Date: Wed, 5 Sep 2007 12:55:24 -0500
User-agent: KMail/1.9.6

On Wednesday 05 September 2007 1:30:56 am Dave Dodge wrote:
> On Wed, Sep 05, 2007 at 01:04:23AM -0500, Rob Landley wrote:
> > On Wednesday 05 September 2007 12:30:42 am Dave Dodge wrote:
> > > All of the defined uses of > and < on pointers
>
> [...]
>
> > On Linux, on all platforms I'm aware of, it devolves into (long)a >
> > (long)b.
>
> Same here, and I'd add that long is large enough to hold a converted
> pointer, and that the address space is linear counting by 1, and that
> the conversion is a trivial bit-for-bit operation, and that a null
> pointer is all-bits-zero -- none of which is guaranteed by C, but as
> far as I know Linux doesn't run on the machines that do otherwise.

Yup.  To be honest, I only _really_ care about this working well on Linux, but 
I care about it working well on all variants of Linux.

Standards bodies tend to have a certain amount of insanity in them due to some 
of the participants (who fund the effort) fighting for an exception for their 
platform.  The posix certification of Windows NT comes to mind...

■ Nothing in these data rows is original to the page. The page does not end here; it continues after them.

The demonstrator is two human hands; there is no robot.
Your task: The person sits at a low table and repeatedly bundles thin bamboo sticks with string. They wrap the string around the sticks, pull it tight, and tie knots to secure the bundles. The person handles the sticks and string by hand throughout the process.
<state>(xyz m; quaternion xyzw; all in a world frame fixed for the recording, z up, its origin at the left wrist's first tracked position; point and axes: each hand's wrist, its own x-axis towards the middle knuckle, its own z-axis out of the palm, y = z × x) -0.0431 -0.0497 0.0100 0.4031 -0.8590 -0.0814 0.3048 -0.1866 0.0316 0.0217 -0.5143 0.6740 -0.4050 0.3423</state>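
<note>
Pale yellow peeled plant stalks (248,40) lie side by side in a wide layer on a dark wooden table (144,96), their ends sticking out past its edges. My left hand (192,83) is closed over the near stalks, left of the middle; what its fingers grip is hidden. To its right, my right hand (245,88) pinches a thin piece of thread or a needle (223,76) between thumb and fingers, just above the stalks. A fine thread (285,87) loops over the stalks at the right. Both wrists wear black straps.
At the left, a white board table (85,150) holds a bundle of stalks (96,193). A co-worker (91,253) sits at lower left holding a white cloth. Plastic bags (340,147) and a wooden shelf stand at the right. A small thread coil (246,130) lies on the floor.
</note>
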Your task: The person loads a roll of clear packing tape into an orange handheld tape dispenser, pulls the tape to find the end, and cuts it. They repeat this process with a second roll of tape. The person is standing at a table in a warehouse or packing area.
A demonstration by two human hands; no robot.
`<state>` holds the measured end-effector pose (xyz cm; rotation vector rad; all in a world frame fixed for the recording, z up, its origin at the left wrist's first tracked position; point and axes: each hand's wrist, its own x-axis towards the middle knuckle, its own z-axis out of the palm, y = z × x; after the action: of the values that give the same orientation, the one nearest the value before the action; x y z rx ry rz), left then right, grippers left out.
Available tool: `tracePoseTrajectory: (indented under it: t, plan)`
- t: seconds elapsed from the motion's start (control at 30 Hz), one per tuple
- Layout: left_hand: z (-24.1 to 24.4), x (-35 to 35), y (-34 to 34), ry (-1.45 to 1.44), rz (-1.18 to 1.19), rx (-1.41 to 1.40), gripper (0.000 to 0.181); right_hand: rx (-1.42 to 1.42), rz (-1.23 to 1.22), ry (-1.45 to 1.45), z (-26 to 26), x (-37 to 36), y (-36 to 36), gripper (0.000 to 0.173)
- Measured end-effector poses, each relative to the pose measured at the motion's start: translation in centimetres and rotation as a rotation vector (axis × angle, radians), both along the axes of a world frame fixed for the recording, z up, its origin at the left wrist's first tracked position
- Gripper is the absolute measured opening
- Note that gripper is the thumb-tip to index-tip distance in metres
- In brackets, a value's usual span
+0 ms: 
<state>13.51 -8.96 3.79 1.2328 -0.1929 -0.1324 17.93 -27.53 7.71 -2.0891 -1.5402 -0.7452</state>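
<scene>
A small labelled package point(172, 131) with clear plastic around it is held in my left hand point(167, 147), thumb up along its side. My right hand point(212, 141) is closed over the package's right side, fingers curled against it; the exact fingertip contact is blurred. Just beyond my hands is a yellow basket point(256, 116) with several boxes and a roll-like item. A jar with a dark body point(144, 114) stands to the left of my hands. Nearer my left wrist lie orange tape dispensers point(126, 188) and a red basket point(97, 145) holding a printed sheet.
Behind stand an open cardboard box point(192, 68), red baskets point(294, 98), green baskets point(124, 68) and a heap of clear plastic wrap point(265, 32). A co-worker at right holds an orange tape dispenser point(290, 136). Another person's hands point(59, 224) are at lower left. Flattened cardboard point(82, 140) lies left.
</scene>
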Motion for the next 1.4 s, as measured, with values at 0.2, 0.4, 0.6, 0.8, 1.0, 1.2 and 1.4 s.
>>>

> > In any case, if there are cases where comparisons are allowed, and
> > treating the pointer value as a long works for all those cases, then
> > worrying about exactly what the undefined behavior would do if you pull
> > out the same comparison code in a case that _isn't_ allowed doesn't seem
> > useful.
>
> It sort of depends on whether you're trying to make a strict C
> compiler, or one that allows all of the fudging that gcc does and
> handles it in the same way.

I'm want something people can actually use, which is definitely on the fudging 
side of things.

One of my vague ideas here is that "make" has outlived its usefulness, and 
that if you do test builds with something like tcc even developers don't 
really need partial rebuilds anymore.

I ranted about it here: http://lkml.org/lkml/2007/9/4/3

> I agree the latter is a lot more more 
> useful when the goal is to be able to replace gcc for things like libc
> and kernel compilation.

Yup.  If anybody was going to modify those to work with tcc, they'd have done 
so by now.  We have to modify tcc to build them.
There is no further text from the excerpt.